Mezzina M, Menck C F, Courtin P, Sarasin A
Laboratory of Molecular Mutagenesis, Institut de Recherches Scientifiques sur le Cancer, Villejuif, France.
J Virol. 1988 Nov;62(11):4249-58. doi: 10.1128/JVI.62.11.4249-4258.1988.

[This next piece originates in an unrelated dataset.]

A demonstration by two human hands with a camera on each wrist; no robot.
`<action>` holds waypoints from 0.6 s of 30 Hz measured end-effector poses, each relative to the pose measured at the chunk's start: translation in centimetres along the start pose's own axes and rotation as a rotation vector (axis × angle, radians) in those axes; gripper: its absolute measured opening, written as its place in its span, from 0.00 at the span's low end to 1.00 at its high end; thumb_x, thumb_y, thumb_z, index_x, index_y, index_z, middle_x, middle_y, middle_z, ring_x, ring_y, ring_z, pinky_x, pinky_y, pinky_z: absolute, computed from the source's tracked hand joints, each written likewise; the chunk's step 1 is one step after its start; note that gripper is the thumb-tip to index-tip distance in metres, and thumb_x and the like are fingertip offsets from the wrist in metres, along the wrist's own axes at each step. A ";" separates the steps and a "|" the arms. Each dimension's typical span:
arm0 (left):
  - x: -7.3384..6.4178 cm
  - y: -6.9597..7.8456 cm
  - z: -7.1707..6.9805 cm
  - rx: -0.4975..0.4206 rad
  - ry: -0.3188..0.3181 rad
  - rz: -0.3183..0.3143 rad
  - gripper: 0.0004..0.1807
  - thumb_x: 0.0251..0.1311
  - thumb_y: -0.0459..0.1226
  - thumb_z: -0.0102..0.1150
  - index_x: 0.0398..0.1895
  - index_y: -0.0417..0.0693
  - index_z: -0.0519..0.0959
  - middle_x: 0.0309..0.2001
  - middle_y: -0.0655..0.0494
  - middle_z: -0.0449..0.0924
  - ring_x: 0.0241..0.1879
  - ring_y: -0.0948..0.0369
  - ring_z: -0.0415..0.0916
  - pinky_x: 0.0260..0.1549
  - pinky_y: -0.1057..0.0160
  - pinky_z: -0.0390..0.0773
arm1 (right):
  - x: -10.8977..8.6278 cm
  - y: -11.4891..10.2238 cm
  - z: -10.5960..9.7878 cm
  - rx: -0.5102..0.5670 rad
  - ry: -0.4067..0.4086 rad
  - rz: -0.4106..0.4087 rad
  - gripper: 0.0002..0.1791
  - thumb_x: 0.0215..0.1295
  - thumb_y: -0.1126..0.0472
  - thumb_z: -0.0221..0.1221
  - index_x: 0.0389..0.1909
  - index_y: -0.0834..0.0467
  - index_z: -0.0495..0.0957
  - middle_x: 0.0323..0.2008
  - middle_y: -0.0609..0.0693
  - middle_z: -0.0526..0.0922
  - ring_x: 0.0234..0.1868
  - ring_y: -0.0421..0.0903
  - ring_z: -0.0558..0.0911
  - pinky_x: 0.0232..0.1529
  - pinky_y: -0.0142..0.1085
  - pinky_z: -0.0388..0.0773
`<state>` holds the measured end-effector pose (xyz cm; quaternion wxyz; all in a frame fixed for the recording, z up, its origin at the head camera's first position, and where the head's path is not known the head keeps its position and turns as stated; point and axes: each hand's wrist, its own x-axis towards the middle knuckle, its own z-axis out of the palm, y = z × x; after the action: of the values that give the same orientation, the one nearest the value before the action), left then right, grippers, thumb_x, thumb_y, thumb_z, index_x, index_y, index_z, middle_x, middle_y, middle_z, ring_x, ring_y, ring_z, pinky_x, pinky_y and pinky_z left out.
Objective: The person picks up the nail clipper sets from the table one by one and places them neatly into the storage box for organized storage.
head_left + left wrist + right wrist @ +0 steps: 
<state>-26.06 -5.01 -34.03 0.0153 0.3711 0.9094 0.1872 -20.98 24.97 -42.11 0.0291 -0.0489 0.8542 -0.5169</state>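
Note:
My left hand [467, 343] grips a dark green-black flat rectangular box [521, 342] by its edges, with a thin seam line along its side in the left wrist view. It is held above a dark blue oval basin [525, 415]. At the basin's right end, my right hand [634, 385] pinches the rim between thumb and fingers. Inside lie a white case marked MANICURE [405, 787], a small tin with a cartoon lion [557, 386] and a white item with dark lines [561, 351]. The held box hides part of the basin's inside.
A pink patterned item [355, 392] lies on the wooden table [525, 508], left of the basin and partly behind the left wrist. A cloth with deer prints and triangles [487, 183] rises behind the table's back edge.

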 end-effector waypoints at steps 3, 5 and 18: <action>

The molecular mechanisms of in vivo inhibition of mammalian DNA replication by exposure to UV light (at 254 nm) was studied in monkey and human cells infected with simian virus 40. Analysis of viral DNA by electron microscopy and sucrose gradients confirmed that the presence of UV-induced lesions severely blocks DNA synthesis, and thus the conversion of replicative intermediates (RIs) into fully replicated form I DNA is inhibited by UV irradiation. These blocked RI molecules present several special features when visualized by electron microscopy. (i) In excision repair-proficient monkey and human cells they are composed of a double-stranded circular DNA with a double-stranded tail whose size corresponds to the average interpyrimidine dimer distance, as determined by the dimer-specific T4 endonuclease V. (ii) In excision repair-deficient human cells from patients with xeroderma pigmentosum, UV-irradiated RIs present a Cairns-like structure similar to that observed for replicating molecules obtained from unirradiated infected cells. (iii) Single-stranded gaps are visualized in the replicated portions of UV-irradiated RI molecules; such regions are detected and clearly distinguishable from double-stranded DNA when probed by a specific single-stranded DNA-binding protein such as the bacteriophage T4 gene 32 product. Consistent with the presence of gaps in UV-irradiated RI molecules, single-strand-specific S1 nuclease digestion causes a shift in their sedimentation properties when analyzed in neutral sucrose gradients compared with undamaged molecules. These results are in agreement with and reinforce the model in which UV lesions are a barrier to the replication fork movement when present in the template for the leading strand; when lesions are in the template for the lagging strand they inhibit synthesis or completion of Okazaki fragments, leaving gaps opposite the lesion. Moreover, cellular DNA repair-linked endonucleolytic activity may induce double-stranded breaks in the blocked region of the replication forks, resulting in the tailed structures observed in viral DNA molecules obtained from excision repair-proficient cell lines.
在感染了猴病毒40的猴和人细胞中,研究了暴露于紫外线(254纳米)下对哺乳动物DNA复制进行体内抑制的分子机制。通过电子显微镜和蔗糖梯度对病毒DNA进行分析,证实紫外线诱导损伤的存在严重阻碍了DNA合成,因此紫外线照射抑制了复制中间体(RI)转化为完全复制的I型DNA。当通过电子显微镜观察时,这些受阻的RI分子呈现出几个特殊特征。(i)在具有切除修复能力的猴和人细胞中,它们由具有双链尾巴的双链环状DNA组成,尾巴的大小与嘧啶二聚体的平均间距相对应,这是由二聚体特异性的T4内切核酸酶V测定的。(ii)在患有色素性干皮病患者的切除修复缺陷的人细胞中,紫外线照射的RI呈现出类似凯恩斯结构,类似于从未经照射的感染细胞中获得的复制分子所观察到的结构。(iii)在紫外线照射的RI分子的复制部分可见单链缺口;当用特定的单链DNA结合蛋白(如噬菌体T4基因32产物)探测时,这些区域可以被检测到并与双链DNA明显区分开来。与紫外线照射的RI分子中存在缺口一致,与未受损分子相比,在中性蔗糖梯度中分析时,单链特异性S1核酸酶消化会导致它们的沉降特性发生变化。这些结果与以下模型一致并加强了该模型:当紫外线损伤存在于前导链的模板中时,它们是复制叉移动的障碍;当损伤存在于滞后链的模板中时,它们会抑制冈崎片段的合成或完成,在损伤相对处留下缺口。此外,与细胞DNA修复相关的内切核酸酶活性可能会在复制叉的受阻区域诱导双链断裂,从而导致在从具有切除修复能力的细胞系中获得的病毒DNA分子中观察到的带尾结构。